ATHENS – Despite a warning they will start being put on unpaid leave as of Sept. 1 unless they start being vaccinated against COVID-19 in a bid to slow the spread of the pandemic, Greece's health care workers said they won't comply.
While a huge majority of them have already been inoculated, a small hard core resistance group of around 10 percent have shunned the shots as Greece has an element of anti-vaxxers who think the vaccines aren't safe or effective or a conspiracy to alter their DNA, although they haven't said for what purpose.
The Panhellenic Federation of Public Hospital Employees (POEDIN) sent a legal notice to the ministries of Health, Interior, Labor and Finance informing of them of its decision that health workers will abstain from compulsory vaccinations, said Kathimerini.
That was sent 10 days before the deadline for employees at care homes for the elderly and the disabled to be vaccinated, and 25 days before for employees at public hospitals, whose administrations have already been asked to compile lists of vaccinated and unvaccinated personnel.

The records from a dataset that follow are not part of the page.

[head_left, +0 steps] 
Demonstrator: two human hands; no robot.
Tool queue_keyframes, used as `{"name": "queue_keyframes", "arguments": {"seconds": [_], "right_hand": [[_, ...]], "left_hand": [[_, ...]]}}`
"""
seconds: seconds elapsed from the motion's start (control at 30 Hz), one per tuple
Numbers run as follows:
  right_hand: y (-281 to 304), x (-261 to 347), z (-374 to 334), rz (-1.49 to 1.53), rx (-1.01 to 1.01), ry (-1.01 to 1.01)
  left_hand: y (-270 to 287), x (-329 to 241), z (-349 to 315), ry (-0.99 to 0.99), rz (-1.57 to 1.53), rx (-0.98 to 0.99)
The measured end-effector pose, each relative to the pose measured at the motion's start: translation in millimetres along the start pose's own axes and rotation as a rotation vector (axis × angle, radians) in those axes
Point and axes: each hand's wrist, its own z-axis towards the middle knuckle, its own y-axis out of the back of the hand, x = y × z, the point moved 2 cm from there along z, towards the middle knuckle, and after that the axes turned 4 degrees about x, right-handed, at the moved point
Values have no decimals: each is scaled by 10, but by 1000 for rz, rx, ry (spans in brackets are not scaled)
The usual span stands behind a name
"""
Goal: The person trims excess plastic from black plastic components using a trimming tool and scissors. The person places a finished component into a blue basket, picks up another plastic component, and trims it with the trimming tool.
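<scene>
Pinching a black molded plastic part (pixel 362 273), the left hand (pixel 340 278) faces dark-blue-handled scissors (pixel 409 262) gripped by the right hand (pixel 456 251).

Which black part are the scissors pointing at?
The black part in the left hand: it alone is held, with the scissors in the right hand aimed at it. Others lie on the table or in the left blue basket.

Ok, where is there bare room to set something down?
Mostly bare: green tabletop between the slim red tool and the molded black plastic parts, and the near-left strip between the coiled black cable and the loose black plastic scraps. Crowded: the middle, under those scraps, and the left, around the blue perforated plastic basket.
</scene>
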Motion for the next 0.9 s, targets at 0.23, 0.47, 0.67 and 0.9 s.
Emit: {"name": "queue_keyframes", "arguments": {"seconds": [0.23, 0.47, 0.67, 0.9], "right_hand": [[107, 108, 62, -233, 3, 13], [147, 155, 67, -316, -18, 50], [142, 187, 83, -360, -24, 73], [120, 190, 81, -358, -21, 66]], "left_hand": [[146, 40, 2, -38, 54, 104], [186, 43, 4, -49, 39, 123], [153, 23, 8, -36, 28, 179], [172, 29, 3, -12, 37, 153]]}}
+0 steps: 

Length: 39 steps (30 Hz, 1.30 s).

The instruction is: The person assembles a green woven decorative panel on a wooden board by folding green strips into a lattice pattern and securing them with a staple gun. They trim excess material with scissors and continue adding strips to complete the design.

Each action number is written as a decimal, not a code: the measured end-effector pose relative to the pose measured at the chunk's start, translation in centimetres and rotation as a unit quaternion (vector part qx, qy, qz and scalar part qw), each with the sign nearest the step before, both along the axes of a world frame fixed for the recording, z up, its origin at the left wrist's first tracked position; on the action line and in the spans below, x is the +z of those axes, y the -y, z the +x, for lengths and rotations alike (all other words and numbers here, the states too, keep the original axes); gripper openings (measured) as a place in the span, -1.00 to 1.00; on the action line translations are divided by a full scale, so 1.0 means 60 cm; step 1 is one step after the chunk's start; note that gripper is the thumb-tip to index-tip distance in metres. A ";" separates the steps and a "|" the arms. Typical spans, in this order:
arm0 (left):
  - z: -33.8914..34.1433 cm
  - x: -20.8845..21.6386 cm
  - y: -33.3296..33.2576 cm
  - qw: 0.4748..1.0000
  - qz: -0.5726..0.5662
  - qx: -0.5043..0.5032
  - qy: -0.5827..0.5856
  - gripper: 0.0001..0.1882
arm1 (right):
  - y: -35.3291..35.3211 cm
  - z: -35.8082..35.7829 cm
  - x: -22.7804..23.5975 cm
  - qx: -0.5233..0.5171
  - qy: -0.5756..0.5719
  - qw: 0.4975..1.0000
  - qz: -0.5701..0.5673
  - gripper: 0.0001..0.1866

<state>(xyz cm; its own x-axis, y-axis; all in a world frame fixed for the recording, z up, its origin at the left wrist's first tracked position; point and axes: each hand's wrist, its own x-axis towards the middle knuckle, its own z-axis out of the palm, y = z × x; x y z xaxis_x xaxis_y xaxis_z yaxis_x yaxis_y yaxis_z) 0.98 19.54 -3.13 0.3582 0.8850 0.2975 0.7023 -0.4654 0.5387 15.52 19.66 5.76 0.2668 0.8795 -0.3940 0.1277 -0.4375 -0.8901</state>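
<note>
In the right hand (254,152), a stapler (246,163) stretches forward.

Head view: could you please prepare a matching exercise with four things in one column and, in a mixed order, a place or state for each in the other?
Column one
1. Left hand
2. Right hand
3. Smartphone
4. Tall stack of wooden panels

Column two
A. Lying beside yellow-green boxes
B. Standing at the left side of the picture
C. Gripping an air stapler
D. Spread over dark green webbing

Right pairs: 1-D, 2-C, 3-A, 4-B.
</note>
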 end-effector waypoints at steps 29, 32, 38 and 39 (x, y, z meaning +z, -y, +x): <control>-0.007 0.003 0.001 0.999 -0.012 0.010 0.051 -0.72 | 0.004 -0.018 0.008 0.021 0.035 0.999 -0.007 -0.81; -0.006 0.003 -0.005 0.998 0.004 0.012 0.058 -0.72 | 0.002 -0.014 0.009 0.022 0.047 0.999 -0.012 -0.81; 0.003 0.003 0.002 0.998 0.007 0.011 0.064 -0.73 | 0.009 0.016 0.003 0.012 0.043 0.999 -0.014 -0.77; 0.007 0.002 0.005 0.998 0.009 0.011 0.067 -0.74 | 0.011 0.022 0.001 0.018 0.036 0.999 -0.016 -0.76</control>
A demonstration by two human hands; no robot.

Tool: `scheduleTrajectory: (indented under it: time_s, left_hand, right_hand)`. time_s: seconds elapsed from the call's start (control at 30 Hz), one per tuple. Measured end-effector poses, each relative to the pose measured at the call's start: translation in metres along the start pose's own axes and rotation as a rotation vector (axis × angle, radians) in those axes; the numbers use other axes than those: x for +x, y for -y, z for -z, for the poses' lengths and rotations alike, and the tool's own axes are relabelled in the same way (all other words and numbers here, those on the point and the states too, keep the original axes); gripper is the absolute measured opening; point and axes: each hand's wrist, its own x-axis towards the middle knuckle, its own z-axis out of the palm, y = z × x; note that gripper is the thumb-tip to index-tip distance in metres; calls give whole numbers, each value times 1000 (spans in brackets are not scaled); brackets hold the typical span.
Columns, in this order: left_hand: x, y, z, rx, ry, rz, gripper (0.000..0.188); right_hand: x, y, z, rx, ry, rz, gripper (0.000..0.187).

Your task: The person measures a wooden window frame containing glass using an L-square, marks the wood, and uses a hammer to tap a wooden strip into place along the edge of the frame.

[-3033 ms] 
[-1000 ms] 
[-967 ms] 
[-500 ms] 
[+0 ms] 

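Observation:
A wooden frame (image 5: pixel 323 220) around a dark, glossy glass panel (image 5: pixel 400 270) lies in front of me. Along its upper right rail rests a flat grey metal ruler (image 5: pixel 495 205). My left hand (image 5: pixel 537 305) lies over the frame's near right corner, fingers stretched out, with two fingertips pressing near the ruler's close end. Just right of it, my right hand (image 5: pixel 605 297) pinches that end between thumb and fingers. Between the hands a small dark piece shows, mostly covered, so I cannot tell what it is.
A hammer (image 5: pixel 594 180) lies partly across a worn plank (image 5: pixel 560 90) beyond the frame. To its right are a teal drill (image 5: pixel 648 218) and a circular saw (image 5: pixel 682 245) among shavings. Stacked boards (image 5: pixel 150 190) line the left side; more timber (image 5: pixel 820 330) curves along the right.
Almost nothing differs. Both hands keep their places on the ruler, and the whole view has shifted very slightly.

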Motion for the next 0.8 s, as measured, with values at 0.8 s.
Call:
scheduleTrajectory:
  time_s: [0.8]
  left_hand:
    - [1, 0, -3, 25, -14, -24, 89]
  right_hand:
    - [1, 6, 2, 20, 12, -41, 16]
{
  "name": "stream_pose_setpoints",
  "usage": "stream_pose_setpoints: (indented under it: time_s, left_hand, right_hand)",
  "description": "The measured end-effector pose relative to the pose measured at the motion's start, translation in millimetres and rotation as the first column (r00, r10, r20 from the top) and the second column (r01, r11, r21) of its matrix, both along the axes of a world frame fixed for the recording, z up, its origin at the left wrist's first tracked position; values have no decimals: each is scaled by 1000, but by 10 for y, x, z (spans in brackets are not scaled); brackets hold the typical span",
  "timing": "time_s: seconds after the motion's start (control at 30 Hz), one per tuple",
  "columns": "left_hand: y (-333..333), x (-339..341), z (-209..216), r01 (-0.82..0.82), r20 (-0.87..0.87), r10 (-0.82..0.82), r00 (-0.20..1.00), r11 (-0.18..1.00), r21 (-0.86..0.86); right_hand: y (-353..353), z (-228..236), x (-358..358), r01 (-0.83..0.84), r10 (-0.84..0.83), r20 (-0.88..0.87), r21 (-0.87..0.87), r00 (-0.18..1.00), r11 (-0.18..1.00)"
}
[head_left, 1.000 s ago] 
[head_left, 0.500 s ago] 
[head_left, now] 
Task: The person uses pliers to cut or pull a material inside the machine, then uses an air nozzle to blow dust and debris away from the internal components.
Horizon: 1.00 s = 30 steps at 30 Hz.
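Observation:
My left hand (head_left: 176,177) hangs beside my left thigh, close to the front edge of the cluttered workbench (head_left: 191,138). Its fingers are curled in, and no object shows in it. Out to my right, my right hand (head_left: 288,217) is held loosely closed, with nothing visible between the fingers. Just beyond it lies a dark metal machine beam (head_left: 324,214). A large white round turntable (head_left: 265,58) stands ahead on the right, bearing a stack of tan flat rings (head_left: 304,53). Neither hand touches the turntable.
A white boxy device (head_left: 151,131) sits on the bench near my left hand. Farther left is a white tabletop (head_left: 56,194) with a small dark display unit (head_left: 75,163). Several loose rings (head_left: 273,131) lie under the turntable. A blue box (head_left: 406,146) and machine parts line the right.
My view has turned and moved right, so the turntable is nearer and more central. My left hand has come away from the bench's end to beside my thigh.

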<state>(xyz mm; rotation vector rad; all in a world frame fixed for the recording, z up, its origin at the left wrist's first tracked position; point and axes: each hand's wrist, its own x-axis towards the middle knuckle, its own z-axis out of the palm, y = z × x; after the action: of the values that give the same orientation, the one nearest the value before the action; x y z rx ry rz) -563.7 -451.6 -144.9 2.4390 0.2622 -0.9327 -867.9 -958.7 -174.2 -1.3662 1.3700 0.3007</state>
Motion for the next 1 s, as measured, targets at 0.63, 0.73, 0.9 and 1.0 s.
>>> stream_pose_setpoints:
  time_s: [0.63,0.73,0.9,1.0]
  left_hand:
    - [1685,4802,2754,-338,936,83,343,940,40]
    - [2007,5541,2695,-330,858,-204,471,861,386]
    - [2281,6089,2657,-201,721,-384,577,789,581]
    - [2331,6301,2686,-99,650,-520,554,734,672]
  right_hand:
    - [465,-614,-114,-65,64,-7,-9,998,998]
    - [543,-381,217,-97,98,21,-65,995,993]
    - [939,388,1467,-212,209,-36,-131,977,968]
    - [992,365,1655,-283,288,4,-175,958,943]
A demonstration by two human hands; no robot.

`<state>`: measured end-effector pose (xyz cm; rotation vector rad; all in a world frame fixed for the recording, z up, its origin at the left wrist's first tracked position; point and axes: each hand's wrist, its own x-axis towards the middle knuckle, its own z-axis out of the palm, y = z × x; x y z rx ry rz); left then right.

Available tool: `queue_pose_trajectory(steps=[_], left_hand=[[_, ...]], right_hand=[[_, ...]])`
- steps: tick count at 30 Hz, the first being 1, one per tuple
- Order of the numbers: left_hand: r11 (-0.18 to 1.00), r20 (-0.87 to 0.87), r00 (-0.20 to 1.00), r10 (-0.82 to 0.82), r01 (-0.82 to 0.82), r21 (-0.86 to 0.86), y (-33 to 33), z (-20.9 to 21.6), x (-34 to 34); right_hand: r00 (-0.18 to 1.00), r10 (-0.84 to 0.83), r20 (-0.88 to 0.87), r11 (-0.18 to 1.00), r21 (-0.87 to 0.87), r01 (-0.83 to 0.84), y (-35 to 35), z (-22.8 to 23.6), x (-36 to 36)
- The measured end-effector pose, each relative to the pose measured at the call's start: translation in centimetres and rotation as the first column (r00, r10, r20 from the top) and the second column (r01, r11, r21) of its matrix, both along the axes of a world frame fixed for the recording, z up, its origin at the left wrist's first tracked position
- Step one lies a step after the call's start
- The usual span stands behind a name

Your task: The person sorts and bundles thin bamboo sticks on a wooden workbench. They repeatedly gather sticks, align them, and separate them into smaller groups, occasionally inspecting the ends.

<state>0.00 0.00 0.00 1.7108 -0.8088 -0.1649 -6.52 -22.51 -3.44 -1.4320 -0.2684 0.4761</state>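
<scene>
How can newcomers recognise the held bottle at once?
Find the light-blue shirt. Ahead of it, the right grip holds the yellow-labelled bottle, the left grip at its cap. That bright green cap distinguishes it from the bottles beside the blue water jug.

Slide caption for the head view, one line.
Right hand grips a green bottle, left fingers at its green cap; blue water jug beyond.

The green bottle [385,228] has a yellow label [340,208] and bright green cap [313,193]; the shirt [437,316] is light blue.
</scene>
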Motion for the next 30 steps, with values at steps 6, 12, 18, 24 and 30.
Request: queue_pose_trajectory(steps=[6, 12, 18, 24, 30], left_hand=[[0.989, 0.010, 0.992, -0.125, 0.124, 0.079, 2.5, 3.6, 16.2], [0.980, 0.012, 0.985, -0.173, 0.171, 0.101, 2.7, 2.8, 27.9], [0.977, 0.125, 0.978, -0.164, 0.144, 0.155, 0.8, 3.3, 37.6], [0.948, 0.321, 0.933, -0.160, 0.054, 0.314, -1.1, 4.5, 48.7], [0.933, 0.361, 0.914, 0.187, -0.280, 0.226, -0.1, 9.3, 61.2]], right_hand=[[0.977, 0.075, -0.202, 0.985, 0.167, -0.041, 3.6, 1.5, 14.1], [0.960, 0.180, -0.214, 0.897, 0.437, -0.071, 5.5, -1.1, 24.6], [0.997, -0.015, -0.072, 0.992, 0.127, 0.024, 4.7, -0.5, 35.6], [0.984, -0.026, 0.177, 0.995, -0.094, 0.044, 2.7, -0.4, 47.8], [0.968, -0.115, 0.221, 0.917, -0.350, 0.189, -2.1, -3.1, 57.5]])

POEDIN said ordering staff to present a certificate of vaccination or illness, as defined by the institutional framework, “violates the individual right to data protection and especially sensitive health data of employees.”
It added that it violates the constitutional rights of those who choose not to get vaccinated although some legal authorities have said the Constitution clearly gives the the right to the country's leader to order vaccinations during a pandemic or sweeping health crisis.
Prime Minister Kyriakos Mitsotakis, who for months wouldn't order the mandatory shots for the health care workers, then did so because the Delta Variant and anti-vaccination movement has led to the pandemic bouncing back.
That has also threatened tourism but he still hasn't moved to make shots mandatory for tourism workers, including on islands where the virus has spread and where tourists and visitors going there had to show proof of being vacccinated or not infected.
The New Democracy government said the suspensions without pay will last as long as the pandemic does and the workers put on leave will be replaced with staffing on temporary contracts.